**WHAT YOU SHOULD DO**. From the line that holds "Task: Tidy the" to the last line below, retype everything exactly and nothing else; omit pictures.

--------------------------------------------------

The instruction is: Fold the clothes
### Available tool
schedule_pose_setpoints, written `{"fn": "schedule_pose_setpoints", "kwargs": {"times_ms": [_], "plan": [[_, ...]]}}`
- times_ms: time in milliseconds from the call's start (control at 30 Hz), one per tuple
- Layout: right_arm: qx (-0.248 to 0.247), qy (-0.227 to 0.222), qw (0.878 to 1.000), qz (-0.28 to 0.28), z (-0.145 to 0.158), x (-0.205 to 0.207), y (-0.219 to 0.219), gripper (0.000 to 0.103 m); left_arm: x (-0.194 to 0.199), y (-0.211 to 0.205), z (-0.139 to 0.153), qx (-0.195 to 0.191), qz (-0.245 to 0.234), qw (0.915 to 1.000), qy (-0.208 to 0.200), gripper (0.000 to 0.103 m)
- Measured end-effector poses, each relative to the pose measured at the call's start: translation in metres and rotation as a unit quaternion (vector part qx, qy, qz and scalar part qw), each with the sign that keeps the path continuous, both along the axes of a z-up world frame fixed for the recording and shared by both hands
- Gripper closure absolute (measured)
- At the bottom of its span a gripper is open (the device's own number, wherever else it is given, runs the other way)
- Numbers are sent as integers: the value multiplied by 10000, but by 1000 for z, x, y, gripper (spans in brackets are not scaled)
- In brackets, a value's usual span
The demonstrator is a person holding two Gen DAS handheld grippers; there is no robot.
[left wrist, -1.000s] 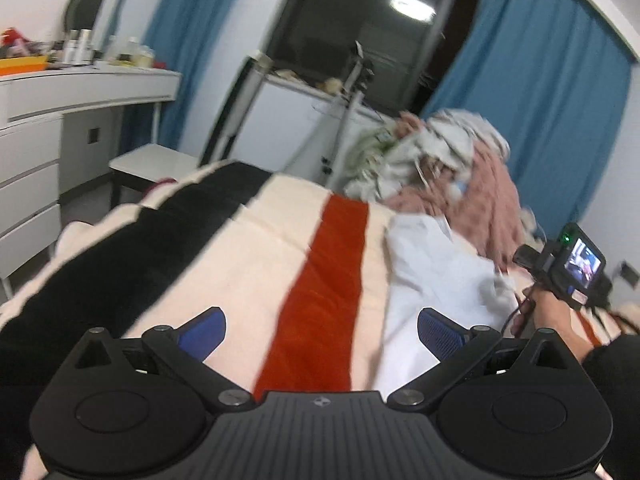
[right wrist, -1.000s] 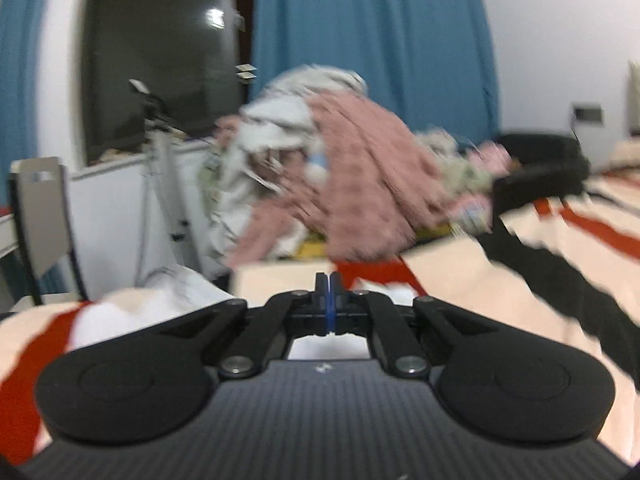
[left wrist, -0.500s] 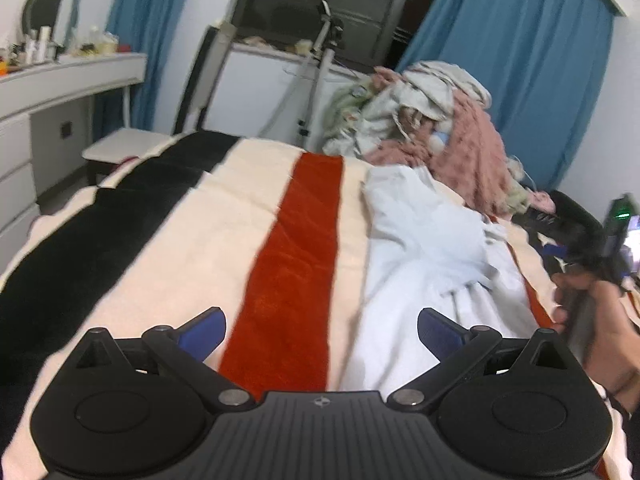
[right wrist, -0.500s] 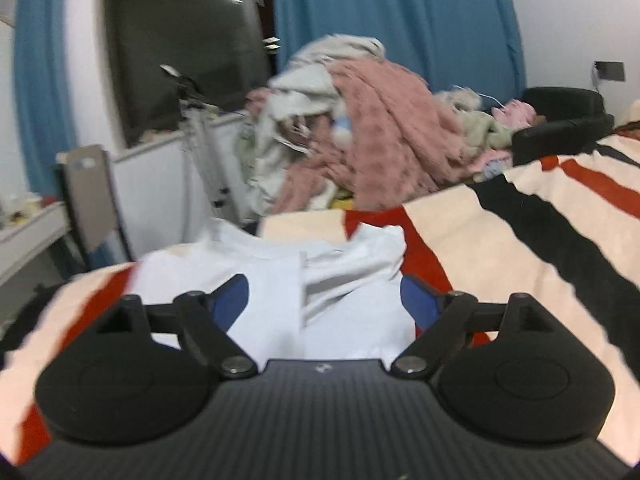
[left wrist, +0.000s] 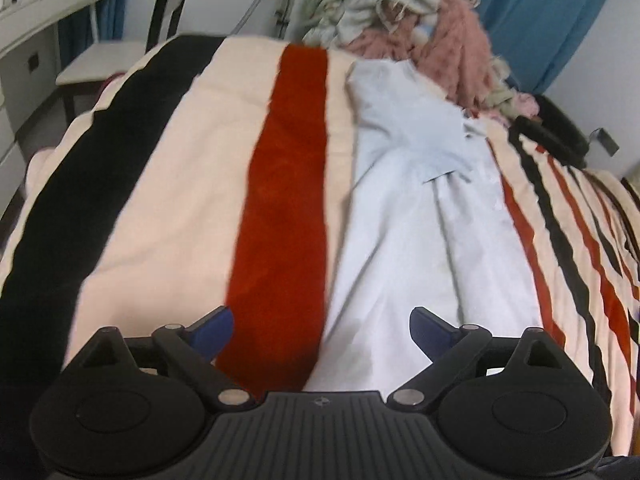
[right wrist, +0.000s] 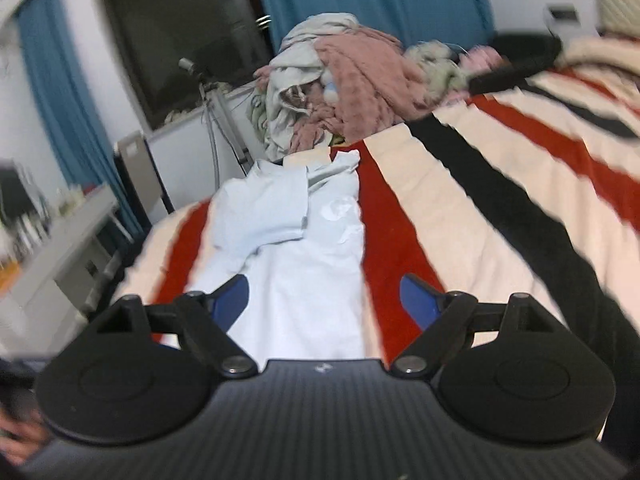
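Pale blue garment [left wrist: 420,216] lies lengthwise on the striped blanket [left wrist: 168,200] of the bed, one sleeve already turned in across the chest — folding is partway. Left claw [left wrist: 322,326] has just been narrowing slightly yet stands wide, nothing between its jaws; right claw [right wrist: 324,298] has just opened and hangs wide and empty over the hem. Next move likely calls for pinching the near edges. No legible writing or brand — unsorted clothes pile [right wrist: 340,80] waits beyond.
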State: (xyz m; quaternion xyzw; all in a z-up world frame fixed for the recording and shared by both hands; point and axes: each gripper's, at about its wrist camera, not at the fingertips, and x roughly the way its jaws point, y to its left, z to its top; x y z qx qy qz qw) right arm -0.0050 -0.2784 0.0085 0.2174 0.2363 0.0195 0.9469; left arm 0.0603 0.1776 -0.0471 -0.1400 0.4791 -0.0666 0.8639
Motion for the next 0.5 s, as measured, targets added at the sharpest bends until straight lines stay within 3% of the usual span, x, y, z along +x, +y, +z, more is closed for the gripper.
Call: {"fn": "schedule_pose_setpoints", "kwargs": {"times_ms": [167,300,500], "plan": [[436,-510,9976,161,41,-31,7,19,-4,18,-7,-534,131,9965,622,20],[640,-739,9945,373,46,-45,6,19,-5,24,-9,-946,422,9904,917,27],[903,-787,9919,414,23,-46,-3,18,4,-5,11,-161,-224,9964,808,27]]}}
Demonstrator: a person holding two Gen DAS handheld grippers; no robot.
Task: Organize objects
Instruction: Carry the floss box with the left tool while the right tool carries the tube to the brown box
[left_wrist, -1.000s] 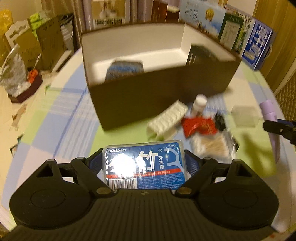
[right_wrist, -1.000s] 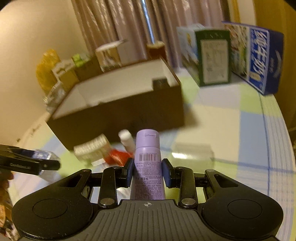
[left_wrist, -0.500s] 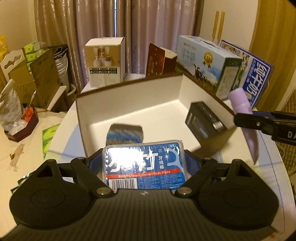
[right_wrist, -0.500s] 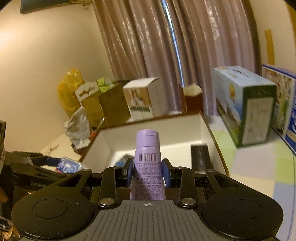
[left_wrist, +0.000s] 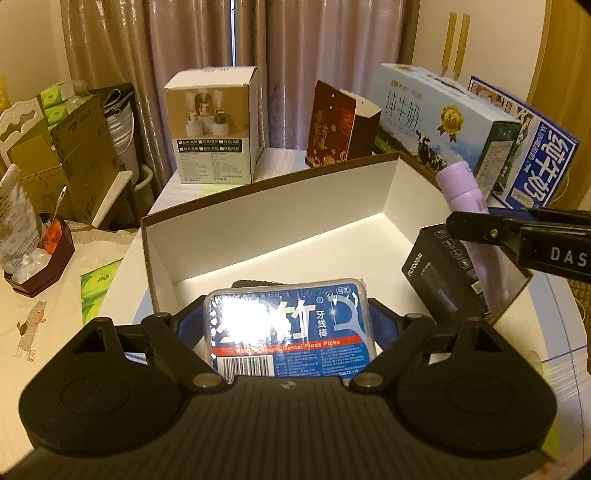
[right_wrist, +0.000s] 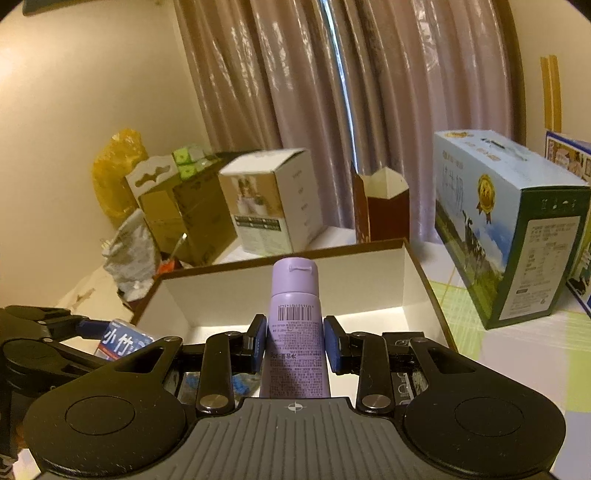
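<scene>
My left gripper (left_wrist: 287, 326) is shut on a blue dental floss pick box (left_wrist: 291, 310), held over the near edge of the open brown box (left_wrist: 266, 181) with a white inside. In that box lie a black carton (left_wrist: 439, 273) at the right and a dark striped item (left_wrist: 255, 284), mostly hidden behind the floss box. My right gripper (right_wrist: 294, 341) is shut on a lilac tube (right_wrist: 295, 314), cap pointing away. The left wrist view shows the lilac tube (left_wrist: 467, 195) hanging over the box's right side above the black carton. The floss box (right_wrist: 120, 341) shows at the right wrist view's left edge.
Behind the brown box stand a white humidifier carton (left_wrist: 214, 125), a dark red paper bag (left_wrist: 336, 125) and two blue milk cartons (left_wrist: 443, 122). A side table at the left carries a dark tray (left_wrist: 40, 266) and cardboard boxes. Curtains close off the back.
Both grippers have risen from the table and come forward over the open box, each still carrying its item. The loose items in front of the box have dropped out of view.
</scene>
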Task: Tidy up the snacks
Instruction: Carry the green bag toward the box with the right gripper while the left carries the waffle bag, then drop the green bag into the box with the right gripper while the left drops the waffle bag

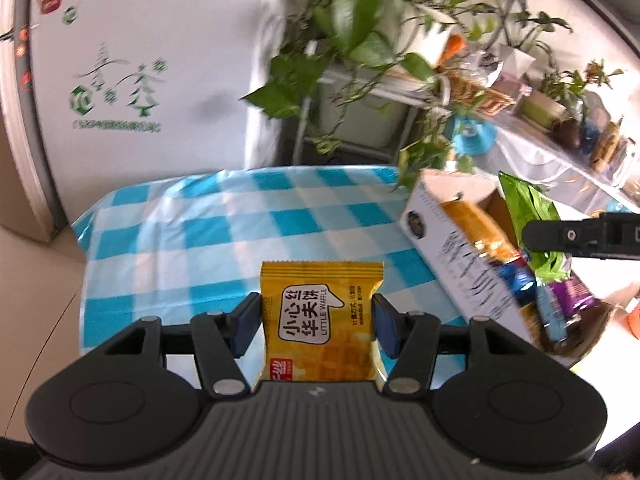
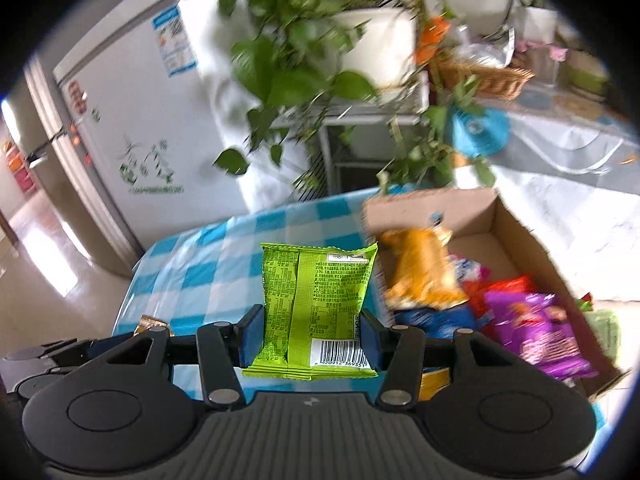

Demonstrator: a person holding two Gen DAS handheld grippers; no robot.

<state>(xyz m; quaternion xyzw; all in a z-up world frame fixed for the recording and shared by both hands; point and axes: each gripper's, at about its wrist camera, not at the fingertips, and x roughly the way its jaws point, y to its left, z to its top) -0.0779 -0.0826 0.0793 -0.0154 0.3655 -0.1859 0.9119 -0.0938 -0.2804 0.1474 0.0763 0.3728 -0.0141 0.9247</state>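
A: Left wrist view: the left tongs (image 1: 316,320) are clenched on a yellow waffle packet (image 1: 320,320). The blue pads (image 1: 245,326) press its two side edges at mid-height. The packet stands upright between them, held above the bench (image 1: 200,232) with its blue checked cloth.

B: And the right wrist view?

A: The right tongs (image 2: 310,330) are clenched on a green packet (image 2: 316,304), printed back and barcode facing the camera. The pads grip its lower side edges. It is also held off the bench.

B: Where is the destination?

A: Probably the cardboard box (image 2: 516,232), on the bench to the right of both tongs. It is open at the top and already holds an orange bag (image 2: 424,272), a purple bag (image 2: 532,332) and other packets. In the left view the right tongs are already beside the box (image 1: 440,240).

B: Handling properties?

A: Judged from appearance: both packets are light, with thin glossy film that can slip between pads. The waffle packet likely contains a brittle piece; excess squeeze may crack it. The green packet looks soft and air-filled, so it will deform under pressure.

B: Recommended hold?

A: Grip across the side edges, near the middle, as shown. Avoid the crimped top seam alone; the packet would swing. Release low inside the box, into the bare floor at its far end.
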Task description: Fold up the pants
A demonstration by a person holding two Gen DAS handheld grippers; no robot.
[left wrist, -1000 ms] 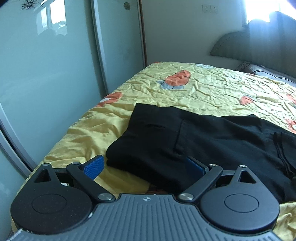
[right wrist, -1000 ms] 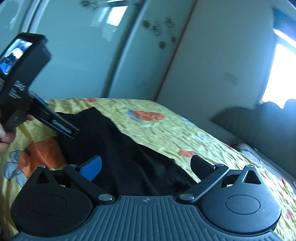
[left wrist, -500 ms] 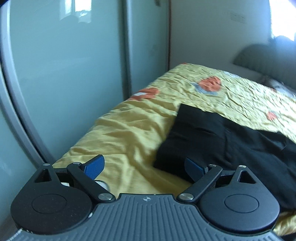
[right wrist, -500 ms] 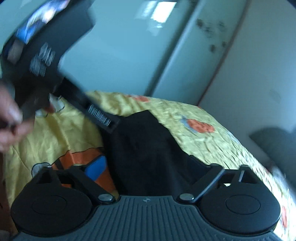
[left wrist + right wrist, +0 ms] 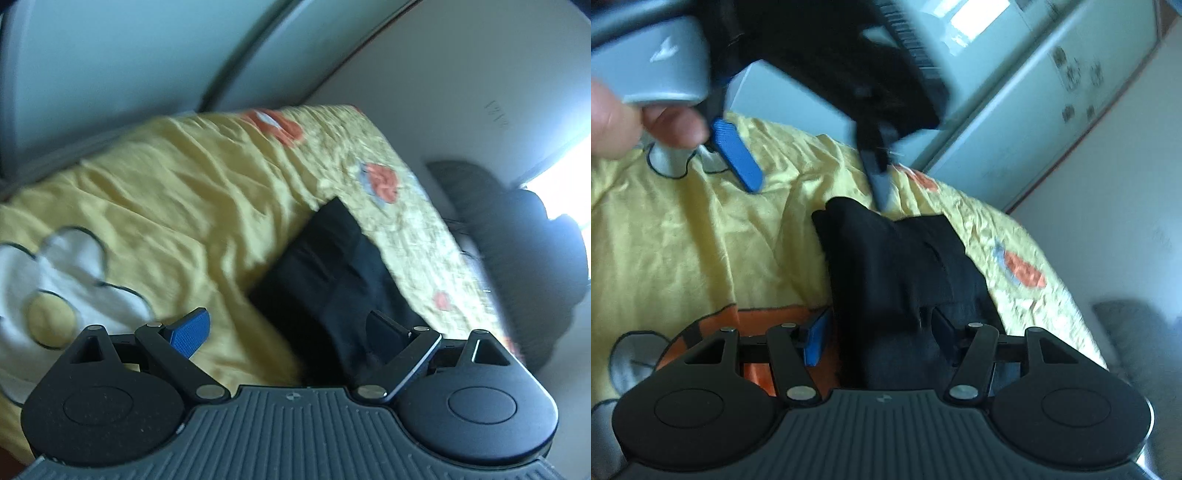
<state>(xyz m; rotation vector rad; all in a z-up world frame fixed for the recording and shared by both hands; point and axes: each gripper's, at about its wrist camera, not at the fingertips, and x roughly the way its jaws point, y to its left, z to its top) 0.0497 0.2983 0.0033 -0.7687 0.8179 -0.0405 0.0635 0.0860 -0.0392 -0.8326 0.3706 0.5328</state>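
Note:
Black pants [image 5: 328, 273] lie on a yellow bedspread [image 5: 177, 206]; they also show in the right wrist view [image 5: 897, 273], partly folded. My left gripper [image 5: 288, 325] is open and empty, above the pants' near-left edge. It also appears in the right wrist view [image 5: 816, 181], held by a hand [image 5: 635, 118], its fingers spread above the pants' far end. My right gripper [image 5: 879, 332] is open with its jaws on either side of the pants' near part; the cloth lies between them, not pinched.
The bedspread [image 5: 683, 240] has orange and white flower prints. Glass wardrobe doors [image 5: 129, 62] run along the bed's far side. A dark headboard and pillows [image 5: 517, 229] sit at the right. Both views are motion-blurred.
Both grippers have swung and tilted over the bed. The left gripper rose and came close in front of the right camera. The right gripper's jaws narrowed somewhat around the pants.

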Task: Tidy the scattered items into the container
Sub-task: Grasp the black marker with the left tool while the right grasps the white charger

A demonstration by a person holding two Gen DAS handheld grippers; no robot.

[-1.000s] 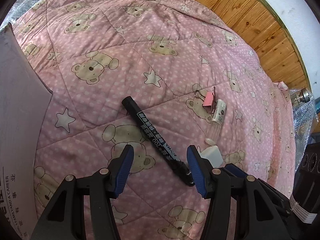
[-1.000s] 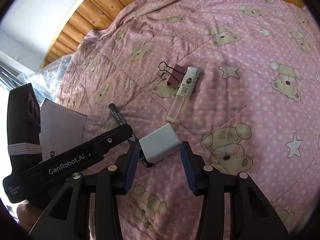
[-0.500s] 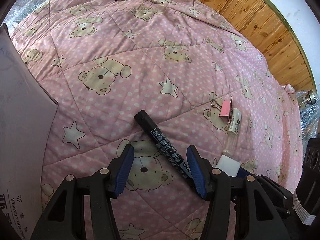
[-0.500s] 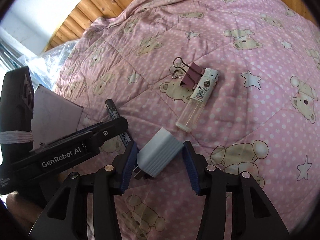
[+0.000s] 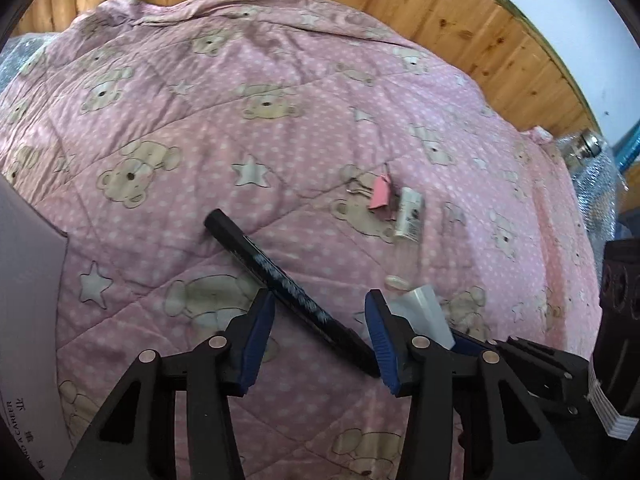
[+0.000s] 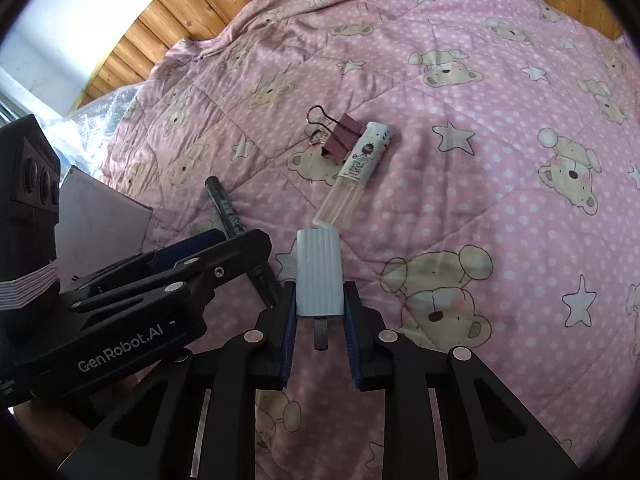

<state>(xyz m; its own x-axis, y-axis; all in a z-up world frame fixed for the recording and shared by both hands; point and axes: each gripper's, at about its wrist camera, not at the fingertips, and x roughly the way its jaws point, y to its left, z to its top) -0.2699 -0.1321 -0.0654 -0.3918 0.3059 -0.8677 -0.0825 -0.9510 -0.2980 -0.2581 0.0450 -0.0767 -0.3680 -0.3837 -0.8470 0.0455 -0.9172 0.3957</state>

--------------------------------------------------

**WRITTEN REPLY**.
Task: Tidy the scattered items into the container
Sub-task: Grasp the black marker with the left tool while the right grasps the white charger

A demonstration by a person holding two Gen DAS handheld grippers; no robot.

[-1.000s] 
[-1.000s] 
[-0.500s] 
[-0.500s] 
[+0.000s] 
[+0.000s] 

<state>(xyz m; its own x-axis, y-axis; all in a z-up world frame fixed for the recording and shared by both hands; point and axes: each gripper's, at about its wrist camera, not at the fingertips, and x roughly the way its jaws point, y to its left, z to its top) -0.2699 -0.1321 -0.0654 -0.3918 0.3059 -0.8677 -0.0825 -0.9510 -0.2980 -0.2581 0.0450 -0.0767 -0.3680 -0.3837 -0.8470 0.0455 -0.9172 0.3957</state>

No more work is left in this exercise.